What are the real differences between marketing to men and women?
The classic masculine thing is starting from a place where it's all about looking at the competition. So what you find with big organisations that are used to targeting men is that they will obsess about their competitors, especially in automotive, where all they think about is the model and how model A has more speed than model B from the other manufacturer.
That presents a massive problem because industry becomes very myopic and innovation becomes very difficult and all you ever do is create incremental advantage over the competition. Whereas you will get a brand sometimes that instead of looking inward in a self-centred way, which is a typical masculine perspective, they look at context, talk to the audience and understand their life in 3D rather than just clichés - and they innovate on that basis. Often when you're not operating on the same platform as the competitors and creating a completely different need in the market, there is huge commercial advantage.
What do you think holds companies back when it comes to gender equality?
Very fixed styles of management are unhelpful for women and for men - Marissa Mayer for example. If that's the way she wants to run her company then great, but a lot of very talented women are not going to want to work there. So she's making a decision about what kind of people she wants. They might become the typically hardcore masculine brand in the market, I'm very unconvinced that that would succeed.
It's much more of a cultural thing than a rights thing or a childcare thing. From an industry point of view it's about developing a culture to understand how women work.
There's also the point about women on boards - there is a question mark there: who says that means you're at the top of your game? Who says that is the pinnacle of your career? So a woman who leaves to start her own business - is that not a big achievement? It needs to become a much more individual and varied thing, what does success look like? People aren't necessarily prepared to fit into the old definition, there's a lot about being on a board that isn't fun. A lot of women don't want to live in that extreme way where you don't see your family.
And finally, your top tip for businesses looking to do a better job of marketing to women?
People normally come to us when they've tried painting it pink and it hasn't worked - they tell us, women just don't seem to like pink or flowers!
Some people are only attuned to one way, and that's true of some women too - they can only think in a fundamentally feminine way. We would say the people who succeed are the people who can think flexibly with different modes and are able to flex their skills and their way of thinking according to the need in that moment. We do get some people who just can't see it - it's so alien. Or they go one step forward and slide back to default mode, but leaders need to be capable of both, because they are leading people who are capable of both.

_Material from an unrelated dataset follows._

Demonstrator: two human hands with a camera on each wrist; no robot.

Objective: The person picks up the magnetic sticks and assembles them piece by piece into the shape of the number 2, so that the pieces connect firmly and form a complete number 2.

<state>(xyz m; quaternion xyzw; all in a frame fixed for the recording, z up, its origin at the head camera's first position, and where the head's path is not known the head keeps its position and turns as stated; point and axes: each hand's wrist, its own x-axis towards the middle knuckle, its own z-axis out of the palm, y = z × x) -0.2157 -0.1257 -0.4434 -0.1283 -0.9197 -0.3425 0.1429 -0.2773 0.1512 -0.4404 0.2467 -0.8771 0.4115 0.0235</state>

We run focus groups where we ask women to go away and think about financial services (for example) and explain how they feel about it, and then we ask them to spend some time redesigning the category. Then we ask them to come back and discuss it, everything from service to language. You do the same thing with guys and then find some way of matching the two. Getting people who work in financial services to go and listen to how women perceive them is a really amazing eye-opening experience. Women say: "Why do they make it like this?". That's not well represented in quantitative data.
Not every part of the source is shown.